- [WHAT THIS TASK INVOLVES]: What lines of the data hold the string "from"? Copy them all.
[Start of section]
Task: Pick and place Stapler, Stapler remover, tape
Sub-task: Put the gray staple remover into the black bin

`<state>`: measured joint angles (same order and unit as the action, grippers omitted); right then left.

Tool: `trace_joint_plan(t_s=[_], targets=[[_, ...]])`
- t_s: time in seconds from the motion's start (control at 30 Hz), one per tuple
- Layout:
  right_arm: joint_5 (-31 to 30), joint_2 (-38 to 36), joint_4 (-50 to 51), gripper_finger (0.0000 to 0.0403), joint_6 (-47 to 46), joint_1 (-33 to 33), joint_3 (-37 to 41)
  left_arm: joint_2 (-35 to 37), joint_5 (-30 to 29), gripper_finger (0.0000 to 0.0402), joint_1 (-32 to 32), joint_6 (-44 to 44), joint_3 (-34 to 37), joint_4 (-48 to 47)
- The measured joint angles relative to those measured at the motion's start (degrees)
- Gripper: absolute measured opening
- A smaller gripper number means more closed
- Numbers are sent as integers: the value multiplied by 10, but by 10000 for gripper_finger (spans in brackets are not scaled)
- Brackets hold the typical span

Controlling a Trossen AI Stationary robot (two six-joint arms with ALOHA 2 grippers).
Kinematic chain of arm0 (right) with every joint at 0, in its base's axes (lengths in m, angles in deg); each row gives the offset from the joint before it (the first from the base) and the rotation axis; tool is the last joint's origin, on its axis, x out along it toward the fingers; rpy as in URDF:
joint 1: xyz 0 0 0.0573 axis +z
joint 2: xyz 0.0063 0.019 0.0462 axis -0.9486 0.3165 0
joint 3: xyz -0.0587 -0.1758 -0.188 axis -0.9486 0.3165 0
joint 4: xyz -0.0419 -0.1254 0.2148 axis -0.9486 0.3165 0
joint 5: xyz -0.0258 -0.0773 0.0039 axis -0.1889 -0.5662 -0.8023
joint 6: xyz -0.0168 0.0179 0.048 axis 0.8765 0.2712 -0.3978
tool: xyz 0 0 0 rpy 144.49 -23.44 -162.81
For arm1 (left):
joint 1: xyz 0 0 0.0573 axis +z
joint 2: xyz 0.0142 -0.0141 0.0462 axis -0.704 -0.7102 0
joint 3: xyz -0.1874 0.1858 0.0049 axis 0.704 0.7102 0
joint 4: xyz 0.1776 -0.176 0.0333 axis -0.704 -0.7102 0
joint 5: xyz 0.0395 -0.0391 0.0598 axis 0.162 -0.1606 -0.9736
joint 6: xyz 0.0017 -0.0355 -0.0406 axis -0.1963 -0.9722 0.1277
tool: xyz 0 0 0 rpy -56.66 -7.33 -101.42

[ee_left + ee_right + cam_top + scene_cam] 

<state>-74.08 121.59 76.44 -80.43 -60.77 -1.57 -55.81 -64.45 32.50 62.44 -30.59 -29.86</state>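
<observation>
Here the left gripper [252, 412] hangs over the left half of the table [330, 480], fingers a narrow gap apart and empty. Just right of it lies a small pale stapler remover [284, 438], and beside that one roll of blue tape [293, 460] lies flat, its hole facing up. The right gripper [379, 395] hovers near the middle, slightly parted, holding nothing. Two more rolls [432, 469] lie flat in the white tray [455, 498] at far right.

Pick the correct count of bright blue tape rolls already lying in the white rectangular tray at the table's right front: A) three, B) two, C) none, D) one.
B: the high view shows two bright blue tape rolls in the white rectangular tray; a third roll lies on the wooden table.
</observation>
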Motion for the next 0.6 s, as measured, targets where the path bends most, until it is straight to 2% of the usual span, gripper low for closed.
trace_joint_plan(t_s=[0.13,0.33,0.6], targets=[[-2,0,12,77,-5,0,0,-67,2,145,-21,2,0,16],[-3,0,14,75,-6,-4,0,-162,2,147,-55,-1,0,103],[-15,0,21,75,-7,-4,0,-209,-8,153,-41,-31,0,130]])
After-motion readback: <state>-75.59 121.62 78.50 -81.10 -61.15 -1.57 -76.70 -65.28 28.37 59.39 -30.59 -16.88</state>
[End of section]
- [TASK OUTPUT]:
- t_s: time in seconds from the motion's start (control at 30 Hz), one per tuple
Kinematic chain of arm0 (right) with every joint at 0, in its base's axes (lengths in m, angles in deg); each row gives the offset from the joint before it (the first from the base) and the rotation axis; tool is the last joint's origin, on its axis, x out along it toward the fingers; rpy as in URDF:

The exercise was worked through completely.